Financer l’éducation

Financer l’éducation

En 2015, les dirigeants mondiaux se sont engagés à réaliser les Objectifs de développement durable (ODD) et le cadre d’action Éducation 2030 dans les quinze prochaines années, un programme mondial de développement d’une ambition sans précédent. S’agissant de l’éducation, la promesse était la suivante : « D’ici à 2030, assurer l’accès de tous à une éducation de qualité, sur un pied d’égalité, et promouvoir les possibilités d’apprentissage tout au long de la vie » – indépendamment du contexte personnel, social ou politique.
Pour atteindre ces objectifs ambitieux, il faut des financements. Parce que l’éducation est le socle de la réalisation de tous les objectifs de développement, si les investissements requis pour l’éducation ne sont pas présents, l’ensemble du nouveau programme sera mis en péril. Investir dans l’éducation aujourd’hui est essentiel pour financer un avenir meilleur demain.

Malgré l’espoir et les promesses, en 2018 nous sommes toujours dans une crise mondiale de l’éducation.

  • Les taux de non-scolarisation des enfants n’ont pas bougé depuis des années et 9 % des enfants âgés de 6 à 11 ans se sont vu refuser le droit à l’éducation.
  • Ce qui signifie qu’aujourd’hui 263 millions d’enfants et de jeunes sont privés d’éducation – la grande majorité d’entre eux vivant dans les pays les plus pauvres.
  • Les disparités en matière d’éducation renforcent les inégalités économiques mondiales : Dans les pays à revenu faible, 20 % des enfants âgés de 6 à 11 ans ne sont pas scolarisés contre 3 % dans les pays à revenu élevé
  • et la qualité de l’éducation est menacée : dans les pays à revenu faible, il y a plus de 40 élèves par enseignant de primaire contre une moyenne de 14 pour 1 dans les pays à revenu élevé.
  • Malgré certains progrès, l’exclusion fondée sur le genre reste une réalité : la population des enfants âgés de 6 à 11 ans privés du droit à l’éducation compte 5 millions de filles de plus que de garçons.
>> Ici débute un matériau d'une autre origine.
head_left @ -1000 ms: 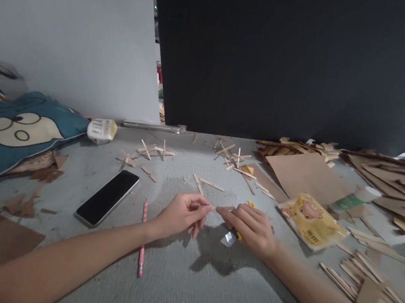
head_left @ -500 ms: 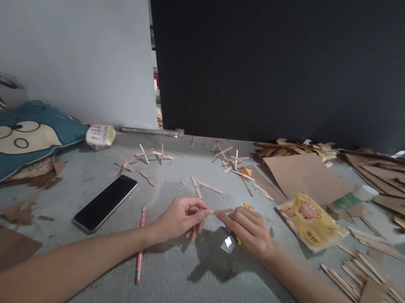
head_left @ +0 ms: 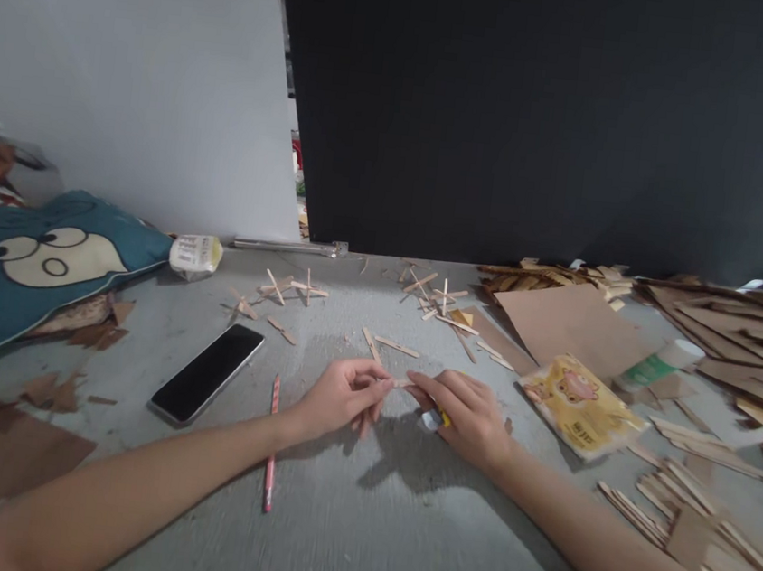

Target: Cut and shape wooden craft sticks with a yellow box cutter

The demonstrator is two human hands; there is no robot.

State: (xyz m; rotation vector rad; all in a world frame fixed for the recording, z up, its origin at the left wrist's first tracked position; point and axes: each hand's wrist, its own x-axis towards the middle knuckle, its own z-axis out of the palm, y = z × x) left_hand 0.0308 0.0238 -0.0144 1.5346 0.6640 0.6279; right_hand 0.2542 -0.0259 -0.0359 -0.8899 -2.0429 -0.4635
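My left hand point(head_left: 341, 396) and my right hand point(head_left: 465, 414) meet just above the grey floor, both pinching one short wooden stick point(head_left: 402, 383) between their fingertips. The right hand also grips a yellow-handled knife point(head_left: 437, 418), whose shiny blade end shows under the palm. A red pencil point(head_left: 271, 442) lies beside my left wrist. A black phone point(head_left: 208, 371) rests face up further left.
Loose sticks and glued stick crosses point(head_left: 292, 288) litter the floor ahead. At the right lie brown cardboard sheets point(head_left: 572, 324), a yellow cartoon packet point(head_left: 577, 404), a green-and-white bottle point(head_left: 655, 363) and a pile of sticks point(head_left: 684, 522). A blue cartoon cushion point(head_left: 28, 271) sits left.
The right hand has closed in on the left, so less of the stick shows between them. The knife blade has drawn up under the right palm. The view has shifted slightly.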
À moins d’un tournant radical dans le financement de l’éducation, nous aurons au moins 50 ans de retard par rapport aux ambitions courageuses de l’ODD 4 et du programme Éducation 2030 pour parvenir à une éducation inclusive de qualité pour tous d’ici 2030.

 

C’est la raison pour laquelle la Campagne mondiale pour l’éducation a lancé une campagne mondiale de financement de l’éducation à plusieurs niveaux, s’étalant sur plusieurs années. Elle est née en 2011 et a été relancée en 2014 et 2017 avec un objectif ciblé lors de la conférence de reconstitution des ressources à Dakar en février 2018 – Investir pour l’avenir : l’éducation maintenant.

La CME lance un appel à l’action dans le but de provoquer une évolution significative du financement de l’éducation, par l’augmentation de l’aide et du financement intérieur, afin d’atteindre les objectifs de l’ODD 4 et du programme Éducation 2030. Nous exhortons les gouvernements à déployer davantage d’efforts pour combler les immenses déficits de financement de l’éducation, pour lutter contre la stagnation de l’aide à l’éducation et l’insuffisance des financements intérieurs de l’éducation dans les pays à revenu faible et à revenu intermédiaire.

La campagne vise à obtenir :

  1. l’augmentation des ressources intérieures ;
  2. l’augmentation des contributions bilatérales et multilatérales ;
  3. une action mondiale pour la réforme des systèmes d’imposition et la justice fiscale.

À ce titre, la campagne se penche sur les partenariats public-privé et la tendance croissante des organismes donateurs à financer des écoles privées à bas coût, au lieu de concentrer les efforts sur le renforcement de l’offre d’éducation publique. Elle est également axée sur la responsabilité, et vise à développer et à renforcer le plaidoyer des acteurs de la société civile fondé sur les données probantes en leur donnant les outils nécessaires pour contrôler de manière rigoureuse les engagements et les dépenses des gouvernements dans le domaine de l’éducation.